On the way in, I stop to bump fists with Dino, the parking lot attendant. Dino sees everyone who goes in and out of the track. He doesn't see many people these days.
“Aw, it’s terrible,” he said, in the put-upon tone that all horseplayers learn after throwing away a few thousand tickets. “There used to be a guy here, the Greek, he did 25 percent of the handle. He had two or three runners. Mike the Thief—he used to make a living just by skimming money off the Greek.”
When I go inside, I see a few of my racetrack buddies. Snow, the “stooper” who picks up tickets off the floor, looking for a tossed-away winner. Plumber Bob, whose jeans sag like those on the man who comes to fix the sink. Blonde Jimmy, who’s so focused he never makes eye contact with anyone but a horse. We’re the regulars, but we make $5 bets with soiled bills from Velcro wallets.

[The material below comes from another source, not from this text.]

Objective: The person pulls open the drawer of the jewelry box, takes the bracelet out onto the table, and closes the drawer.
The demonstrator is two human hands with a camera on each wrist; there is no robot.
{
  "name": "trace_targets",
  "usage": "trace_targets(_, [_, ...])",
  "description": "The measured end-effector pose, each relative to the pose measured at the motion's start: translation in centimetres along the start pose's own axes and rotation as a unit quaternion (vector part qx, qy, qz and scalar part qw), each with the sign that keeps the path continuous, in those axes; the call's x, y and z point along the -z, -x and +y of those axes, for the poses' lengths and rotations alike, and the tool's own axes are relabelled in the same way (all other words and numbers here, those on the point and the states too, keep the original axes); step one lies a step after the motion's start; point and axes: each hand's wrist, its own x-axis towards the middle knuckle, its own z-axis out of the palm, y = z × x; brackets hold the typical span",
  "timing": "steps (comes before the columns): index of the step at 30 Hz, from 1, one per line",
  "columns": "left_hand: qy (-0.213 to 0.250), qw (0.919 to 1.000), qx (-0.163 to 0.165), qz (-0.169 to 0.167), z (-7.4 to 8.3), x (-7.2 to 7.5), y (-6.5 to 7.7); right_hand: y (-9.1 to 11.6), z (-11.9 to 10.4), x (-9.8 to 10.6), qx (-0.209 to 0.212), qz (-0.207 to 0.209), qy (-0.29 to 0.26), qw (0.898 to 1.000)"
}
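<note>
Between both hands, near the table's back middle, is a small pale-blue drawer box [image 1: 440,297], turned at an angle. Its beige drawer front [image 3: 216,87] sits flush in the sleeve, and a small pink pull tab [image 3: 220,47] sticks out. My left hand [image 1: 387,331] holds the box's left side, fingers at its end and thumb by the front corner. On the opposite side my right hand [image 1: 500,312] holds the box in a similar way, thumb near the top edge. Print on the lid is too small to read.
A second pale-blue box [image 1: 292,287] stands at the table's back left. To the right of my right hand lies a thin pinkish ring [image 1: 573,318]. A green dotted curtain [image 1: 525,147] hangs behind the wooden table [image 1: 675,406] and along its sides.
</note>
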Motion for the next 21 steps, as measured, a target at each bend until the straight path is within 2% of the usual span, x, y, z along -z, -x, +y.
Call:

Of the $1.5 million wagered on Hawthorne's races the Saturday I visited, only 4 percent or 5 percent comes from the track. Most is from off-track betting parlors and computer wagering accounts. Hawthorne is so depopulated that a few years ago, management closed off half the grandstand. It was too expensive to heat.
In racetrack photographs from the Roaring ’20s, the crowds are so thick that the apron looks like it was cobbled with straw boaters. As late as the 1980s, Sportsman’s Park drew 10,000 fans to its evening harness races. But the OTBs and the riverboat casinos lured away casual gamblers, and now only the broken-down horseplayers are left.
On Wednesday, the Illinois Senate passed a bill, long coveted by the horse racing industry, to allow slot machines at Hawthorne and other race tracks. The bill now must pass the Senate, and earn the signature of Gov. Pat Quinn, who has expressed skepticism.
“I’m not for a top-heavy expansion of gambling,” he said Wednesday.
It’s too late to stop that. Gambling has been expanded dramatically since the days when a race track was the only legal place to get a bet down in Illinois. Lotteries and casinos have cut into horse racing’s monopoly, yet the racetracks are still expected to maintain expensive grandstands and feed their horses. It’s only fair that the original gambling palaces should be allowed to keep up with the public’s taste in gambling.
Compare Hawthorne to Prairie Meadows, a Des Moines, Iowa, “racino” which added slot machines after going bankrupt as a mere racetrack. The parking lot is crowded. The soft drinks are free. You have to walk through acres of blipping slot machines to find the racetrack, and the few gamblers still watching the races. But at least the horses and the horseplayers are still there.